Exercise instructions:
Report each line of the entries below that includes "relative".

-- -- --

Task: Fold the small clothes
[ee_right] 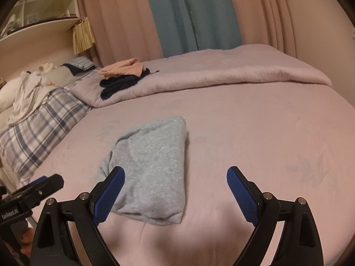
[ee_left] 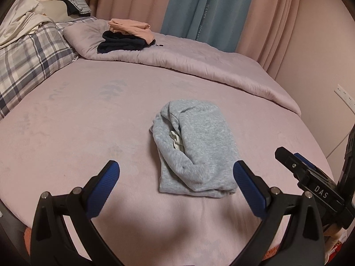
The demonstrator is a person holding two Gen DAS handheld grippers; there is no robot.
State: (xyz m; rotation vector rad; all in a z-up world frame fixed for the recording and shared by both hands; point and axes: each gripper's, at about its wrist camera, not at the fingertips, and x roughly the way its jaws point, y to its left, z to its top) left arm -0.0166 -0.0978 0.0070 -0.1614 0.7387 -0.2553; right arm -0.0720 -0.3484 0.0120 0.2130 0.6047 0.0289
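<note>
The grey garment (ee_left: 195, 146) lies folded into a thick bundle on the pink bedsheet (ee_left: 77, 122), just ahead of my fingers. From my left gripper (ee_left: 177, 175) it sits ahead and toward my right-hand finger; from my right gripper (ee_right: 176, 177) it sits ahead and toward my left-hand finger, whose tip overlaps its near edge in that view. Whether that finger touches the cloth I cannot tell.

I judge the garment to be soft, light fleece or jersey: limp, with no stiffness of its own, and likely to sag or unroll if lifted by one corner. It should not slip much against my textured blue pads (ee_left: 106, 188). A pale scrap of lining (ee_left: 177, 140) shows in the open fold on the side away from my right gripper, so the layers there look loose. If I need to move or tidy it, I would take it at the near folded edge, pinching through all layers, one gripper at each near corner.

Both pairs of fingers stand spread wide, with nothing between them. Neither holds anything.

Beyond my fingers, a pink and a dark folded garment (ee_left: 124, 40) are stacked on the turned-back quilt (ee_left: 199, 66).
</note>
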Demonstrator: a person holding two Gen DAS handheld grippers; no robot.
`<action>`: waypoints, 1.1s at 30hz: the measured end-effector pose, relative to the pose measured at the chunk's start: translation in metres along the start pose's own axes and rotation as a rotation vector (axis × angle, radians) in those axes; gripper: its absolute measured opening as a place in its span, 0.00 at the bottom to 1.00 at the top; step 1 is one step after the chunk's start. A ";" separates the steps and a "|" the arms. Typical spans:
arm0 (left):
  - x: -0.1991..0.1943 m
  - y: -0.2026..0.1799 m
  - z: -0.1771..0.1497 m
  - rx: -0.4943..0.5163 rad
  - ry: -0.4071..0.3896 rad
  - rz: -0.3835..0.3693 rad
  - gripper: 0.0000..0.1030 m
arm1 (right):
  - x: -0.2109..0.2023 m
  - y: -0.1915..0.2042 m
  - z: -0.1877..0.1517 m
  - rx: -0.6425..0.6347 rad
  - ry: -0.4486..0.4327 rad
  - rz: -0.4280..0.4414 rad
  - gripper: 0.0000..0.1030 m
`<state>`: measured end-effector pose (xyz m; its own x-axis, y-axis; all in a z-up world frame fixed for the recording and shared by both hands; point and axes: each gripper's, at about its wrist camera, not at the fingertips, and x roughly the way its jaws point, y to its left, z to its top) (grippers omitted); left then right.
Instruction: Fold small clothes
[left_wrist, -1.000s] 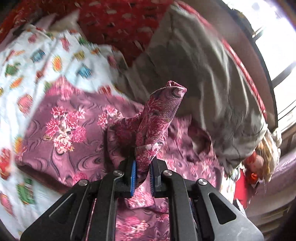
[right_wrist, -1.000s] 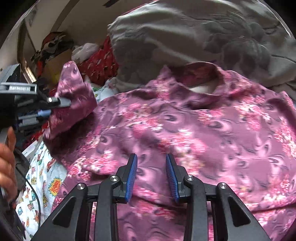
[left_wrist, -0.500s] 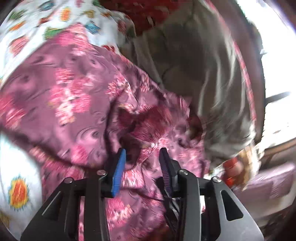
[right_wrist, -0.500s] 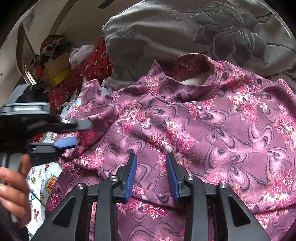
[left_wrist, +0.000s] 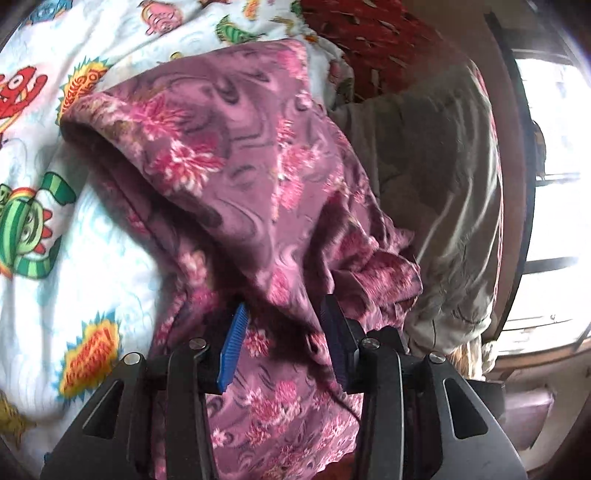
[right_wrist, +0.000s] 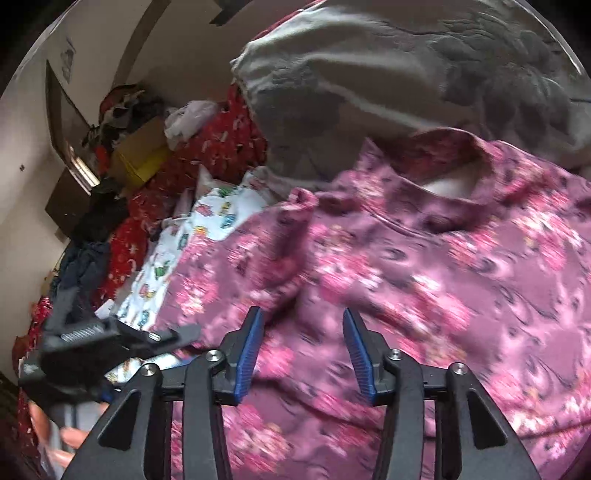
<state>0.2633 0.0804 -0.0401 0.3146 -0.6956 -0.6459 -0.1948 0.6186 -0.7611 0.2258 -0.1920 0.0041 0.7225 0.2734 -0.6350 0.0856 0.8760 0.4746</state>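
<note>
- Purple floral top (right_wrist: 424, 280) lies spread over the cartoon-print sheet (left_wrist: 40, 221), front side up; neckline (right_wrist: 447, 184) at the far end, close against the grey embossed blanket (right_wrist: 406, 74).
- Left wrist view: the garment's left side is doubled over onto its body. The fold edge forms a dark open pocket (left_wrist: 110, 162) on the left, with the sheet just beside it.
- Left gripper (left_wrist: 284, 339): jaws spread apart, blue pads on either side of a ridge of the purple fabric. Cloth sits in the gap, but the pads are not pinching it.
- Right gripper (right_wrist: 303, 350): jaws likewise wide apart, hovering over the near middle of the top. Cannot tell whether the tips touch the fabric; nothing is clamped.
- Right wrist view, near left: the left gripper (right_wrist: 110, 343) shows as a blurred black body at the garment's left edge, with the person's fingers (right_wrist: 74, 439) just below it.
- Grey blanket bunched on the far right in the left wrist view (left_wrist: 424, 177), its lower edge touching the top's crumpled corner.
- Red patterned cloth (right_wrist: 218, 144) lies beyond the sheet on the far left. A yellow cardboard box (right_wrist: 140, 158) and a heap of mixed clothes (right_wrist: 122, 107) sit further back against the wall.
- Bright window with dark bars (left_wrist: 554, 184) at the far right of the left wrist view.
- Motion blur across both views; fine print detail unreadable.
</note>
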 end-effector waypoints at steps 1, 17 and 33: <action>0.001 0.002 0.002 -0.011 0.002 -0.005 0.38 | 0.004 0.003 0.005 0.003 0.003 0.003 0.47; 0.005 0.002 0.003 -0.021 0.014 -0.008 0.38 | -0.028 -0.074 -0.005 0.232 -0.019 -0.048 0.09; 0.006 -0.004 0.001 0.010 0.013 0.026 0.38 | -0.018 -0.060 0.015 0.068 0.022 -0.047 0.20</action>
<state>0.2666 0.0737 -0.0412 0.2977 -0.6834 -0.6665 -0.1933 0.6406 -0.7432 0.2182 -0.2552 -0.0036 0.7017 0.2418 -0.6702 0.1662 0.8592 0.4839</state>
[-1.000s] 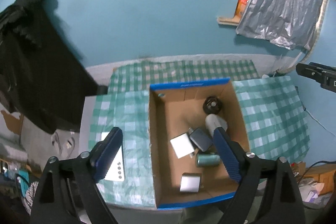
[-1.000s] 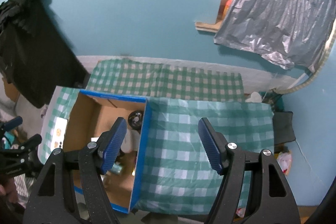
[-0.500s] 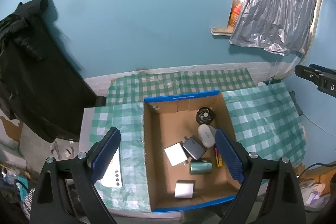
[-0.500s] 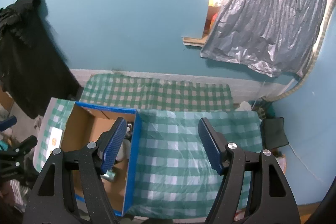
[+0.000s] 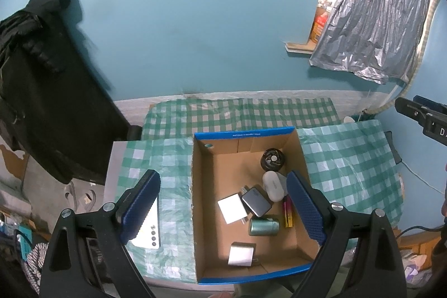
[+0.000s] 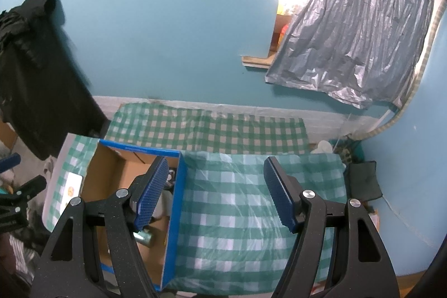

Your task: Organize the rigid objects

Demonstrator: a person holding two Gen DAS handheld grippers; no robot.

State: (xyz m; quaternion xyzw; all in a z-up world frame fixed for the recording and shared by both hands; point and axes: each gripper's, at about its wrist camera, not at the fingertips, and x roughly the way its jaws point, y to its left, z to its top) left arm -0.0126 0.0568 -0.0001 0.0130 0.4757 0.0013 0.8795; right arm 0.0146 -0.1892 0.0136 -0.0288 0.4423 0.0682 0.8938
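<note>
A blue-rimmed cardboard box (image 5: 240, 135) sits on the green checked tablecloth (image 5: 164, 155). Inside lie a black round fan (image 5: 272, 159), a white case (image 5: 274, 185), a grey power bank (image 5: 256, 201), a white charger (image 5: 232, 208), a green cylinder (image 5: 264, 226), a silver adapter (image 5: 242, 254) and a pink-yellow stick (image 5: 288, 212). A white phone (image 5: 146, 233) lies on the cloth left of the box. My left gripper (image 5: 223, 207) is open and empty, high above the box. My right gripper (image 6: 216, 194) is open and empty above the cloth right of the box (image 6: 176, 203).
A black garment (image 5: 42, 91) hangs at the left wall. A silver foil curtain (image 5: 374, 13) hangs at the right over a small shelf (image 5: 300, 48). A dark cushion (image 6: 363, 180) lies beyond the table's right edge. Clutter lies on the floor at left.
Both grippers have risen and drawn back from the table, so the box and cloth look smaller. Both stay open and empty. Nothing in the box has moved.
</note>
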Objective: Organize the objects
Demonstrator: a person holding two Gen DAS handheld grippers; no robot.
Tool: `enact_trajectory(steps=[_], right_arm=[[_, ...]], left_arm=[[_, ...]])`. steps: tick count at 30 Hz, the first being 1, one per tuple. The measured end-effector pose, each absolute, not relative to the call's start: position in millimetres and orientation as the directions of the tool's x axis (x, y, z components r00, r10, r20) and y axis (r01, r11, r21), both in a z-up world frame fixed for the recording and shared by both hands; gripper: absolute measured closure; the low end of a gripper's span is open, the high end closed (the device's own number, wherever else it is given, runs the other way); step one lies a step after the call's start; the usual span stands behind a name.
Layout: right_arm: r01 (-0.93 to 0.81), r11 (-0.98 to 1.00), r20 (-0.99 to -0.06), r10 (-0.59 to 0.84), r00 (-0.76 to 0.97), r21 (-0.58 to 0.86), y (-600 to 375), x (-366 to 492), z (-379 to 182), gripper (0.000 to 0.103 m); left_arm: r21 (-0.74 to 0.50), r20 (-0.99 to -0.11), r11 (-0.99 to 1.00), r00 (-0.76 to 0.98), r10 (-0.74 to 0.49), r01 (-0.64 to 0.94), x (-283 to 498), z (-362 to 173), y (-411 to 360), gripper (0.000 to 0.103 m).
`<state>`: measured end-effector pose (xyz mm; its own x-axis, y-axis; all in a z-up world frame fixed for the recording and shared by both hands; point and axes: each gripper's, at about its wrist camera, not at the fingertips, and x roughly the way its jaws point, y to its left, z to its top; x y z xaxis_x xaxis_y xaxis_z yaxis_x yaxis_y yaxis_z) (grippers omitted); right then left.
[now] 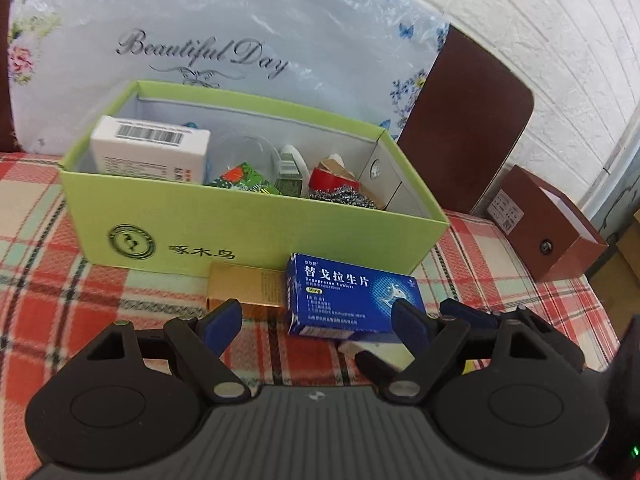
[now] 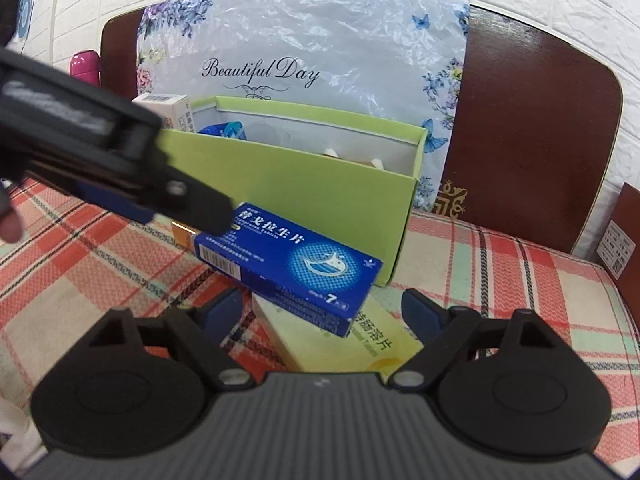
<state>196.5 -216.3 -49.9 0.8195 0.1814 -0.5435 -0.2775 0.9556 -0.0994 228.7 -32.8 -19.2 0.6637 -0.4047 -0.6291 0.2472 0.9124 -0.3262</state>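
A blue medicine box lies on the plaid cloth in front of a green open box. It rests partly on a pale yellow box. A gold box lies to its left. My left gripper is open, its fingers on either side of the blue box's near end. My right gripper is open, with the blue box and yellow box between its fingers. The left gripper shows from the side in the right wrist view. The green box holds a white carton and several small items.
A brown headboard and a floral bag stand behind the green box. A dark red box sits at the right on the plaid cloth. A pink bottle stands far left by the white brick wall.
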Motion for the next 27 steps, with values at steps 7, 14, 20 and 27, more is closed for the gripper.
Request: enact_trajectory(steps=[7,14,20,27], right_arm=[[-0.426,0.903,-0.553,0.327,0.766,-0.056,-185,167,-52,0.016],[-0.504,0.851,-0.508,0.371,0.777,-0.149,-163,150,-46,0.014],[-0.470,0.879,-0.546,0.356,0.758,-0.081,-168,170,-54,0.014],[-0.517,0.853,-0.564,0.394,0.725,-0.068,-159,164,-61,0.015]], left_arm=[[-0.341,-0.647,0.923,0.668,-0.369,0.179,222,-19,-6,0.018],[-0.342,-0.656,0.935,0.688,-0.311,0.096,196,-19,29,0.018],[-0.314,-0.714,0.947,0.641,-0.281,0.066,189,-32,26,0.018],[-0.303,-0.671,0.947,0.682,-0.291,0.106,184,-30,37,0.018]])
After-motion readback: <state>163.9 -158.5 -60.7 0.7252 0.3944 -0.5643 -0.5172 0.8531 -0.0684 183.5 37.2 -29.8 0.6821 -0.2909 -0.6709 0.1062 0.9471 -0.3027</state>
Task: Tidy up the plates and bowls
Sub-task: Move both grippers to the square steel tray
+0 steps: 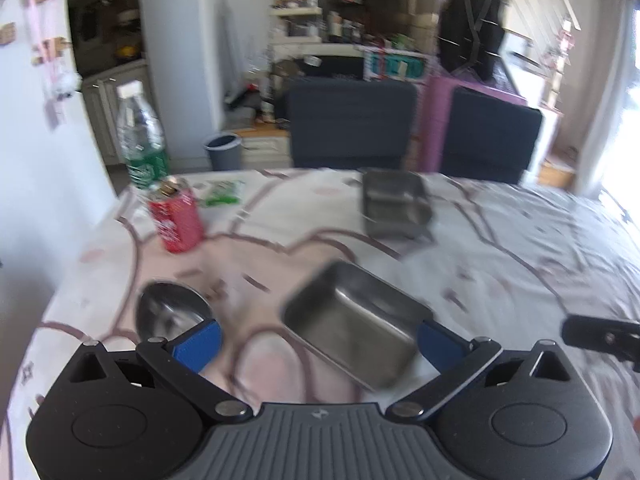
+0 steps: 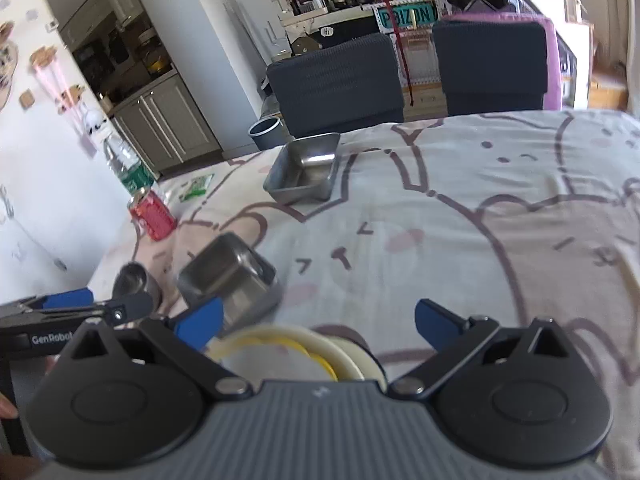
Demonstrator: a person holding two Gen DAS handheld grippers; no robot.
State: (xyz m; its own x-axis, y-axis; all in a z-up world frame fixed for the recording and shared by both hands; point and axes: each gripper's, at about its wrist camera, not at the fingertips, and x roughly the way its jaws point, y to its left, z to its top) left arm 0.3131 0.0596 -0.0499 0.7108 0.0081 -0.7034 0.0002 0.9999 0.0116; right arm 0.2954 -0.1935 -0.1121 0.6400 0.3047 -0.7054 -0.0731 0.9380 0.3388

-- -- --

The answer:
`<action>`: waypoints, 1.1s at 30hz: the measured end-effector pose, relative to the pose measured at the chunk's start: translation in metres along the start pose's own axes and rotation as a rotation vector (axis × angle, radians) in those axes; gripper: its absolute measured opening as a place in its span, 0.00 at the bottom to 1.00 at the top; step 1 is one step after the chunk's start. A ";" separates the steps and a "|" the arms. Typical spans:
Tool: `enact_trajectory(steps=[_], right_arm=[[_, ...]], left_arm=[[_, ...]])`. steps: tick count at 30 Hz, the first being 1, one per tuple. The measured end-effector pose, each absolute, not relative to the call's start: position in millimetres and orientation as the directions of the tool's x axis (x, y, z components r00, r10, r20) and y axis (r01, r11, r21), both in a z-up world frame fixed for the recording and shared by both hands; gripper: absolute measured closure; the low end of a gripper's span is open, the high end closed (the device's own number, wherever else it is given, runs the other way); step one lies a step after the call's start; the usual span stands behind a name.

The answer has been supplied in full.